En effet, la Nscc et le Cego rappellent à la justice Congolaise son rôle primordial de lutter contre l’impunité et pensent qu’au delà de la réparation exigée, les poursuites de véritables auteurs intellectuels et exécutants de ces atrocités d’une rare cruauté doivent être engagées immédiatement par les autorités judiciaires congolaises.

Dans le cadre de leur programme d’accompagnement juridique et judiciaire des victimes de violations des droits de l’homme, ces deux structures ont mis sur pied un collectif d’avocats dénommé”3121″, en vue d’accompagner sur le plan judiciaire les victimes de la répression sanglante du 31 décembre 2017 et du 21 janvier 2018 et que réparation soit faite.
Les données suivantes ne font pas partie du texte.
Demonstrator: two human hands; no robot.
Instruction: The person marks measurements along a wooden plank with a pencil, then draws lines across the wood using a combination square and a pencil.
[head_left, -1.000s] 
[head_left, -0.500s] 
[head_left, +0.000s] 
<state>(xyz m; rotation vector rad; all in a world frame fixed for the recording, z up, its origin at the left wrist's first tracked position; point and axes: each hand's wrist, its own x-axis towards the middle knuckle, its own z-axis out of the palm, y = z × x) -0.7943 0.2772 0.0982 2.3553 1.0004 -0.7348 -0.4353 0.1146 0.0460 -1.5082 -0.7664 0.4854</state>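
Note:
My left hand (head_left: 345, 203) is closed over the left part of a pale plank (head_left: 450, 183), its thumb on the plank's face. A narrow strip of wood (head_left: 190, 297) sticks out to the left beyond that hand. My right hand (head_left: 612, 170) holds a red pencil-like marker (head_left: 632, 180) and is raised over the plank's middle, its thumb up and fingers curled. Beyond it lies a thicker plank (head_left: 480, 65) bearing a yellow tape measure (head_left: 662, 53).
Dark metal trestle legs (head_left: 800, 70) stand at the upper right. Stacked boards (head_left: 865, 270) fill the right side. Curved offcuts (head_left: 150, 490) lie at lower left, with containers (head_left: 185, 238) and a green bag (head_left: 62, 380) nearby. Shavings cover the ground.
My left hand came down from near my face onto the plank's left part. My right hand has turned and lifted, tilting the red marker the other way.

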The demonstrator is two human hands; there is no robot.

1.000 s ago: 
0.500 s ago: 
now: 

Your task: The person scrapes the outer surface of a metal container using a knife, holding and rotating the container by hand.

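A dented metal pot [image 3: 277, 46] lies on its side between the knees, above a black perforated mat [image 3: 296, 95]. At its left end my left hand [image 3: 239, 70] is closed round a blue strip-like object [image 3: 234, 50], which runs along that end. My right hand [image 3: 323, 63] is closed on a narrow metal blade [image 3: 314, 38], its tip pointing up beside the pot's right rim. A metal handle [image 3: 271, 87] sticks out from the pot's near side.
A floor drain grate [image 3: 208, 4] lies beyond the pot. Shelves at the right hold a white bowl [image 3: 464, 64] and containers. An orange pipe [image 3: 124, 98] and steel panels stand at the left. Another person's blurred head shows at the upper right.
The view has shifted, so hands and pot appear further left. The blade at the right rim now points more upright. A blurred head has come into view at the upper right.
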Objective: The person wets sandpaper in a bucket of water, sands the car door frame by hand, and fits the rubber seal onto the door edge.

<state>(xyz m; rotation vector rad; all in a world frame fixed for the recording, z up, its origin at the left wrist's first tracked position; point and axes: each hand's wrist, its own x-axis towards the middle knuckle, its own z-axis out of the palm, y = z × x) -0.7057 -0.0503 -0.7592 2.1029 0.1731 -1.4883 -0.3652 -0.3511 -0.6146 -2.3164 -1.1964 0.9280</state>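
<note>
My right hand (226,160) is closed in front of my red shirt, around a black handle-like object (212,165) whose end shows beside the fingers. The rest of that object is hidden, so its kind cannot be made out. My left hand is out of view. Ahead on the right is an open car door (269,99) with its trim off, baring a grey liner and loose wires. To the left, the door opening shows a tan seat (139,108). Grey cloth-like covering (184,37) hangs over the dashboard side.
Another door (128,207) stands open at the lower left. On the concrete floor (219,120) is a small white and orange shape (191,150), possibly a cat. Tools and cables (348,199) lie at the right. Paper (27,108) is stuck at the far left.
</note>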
Ces congolais ont été tués, d’autres ont été blessés par les forces de l’ordre lors de deux marchés pacifiques organisées par le comité Laïc de coordination(CLC), pour exiger l’application intégrale de toutes les dispositions pertinentes de l’accord du centre interdiocesain.

Depuis 6 mars 2018, ce collectif a déposé une plainte à la demande de 12 familles au parquet près la Cour Constitutionnelle. La Nscc et le Cego regrettent qu’aucune suite ne soit réservée à cette requête.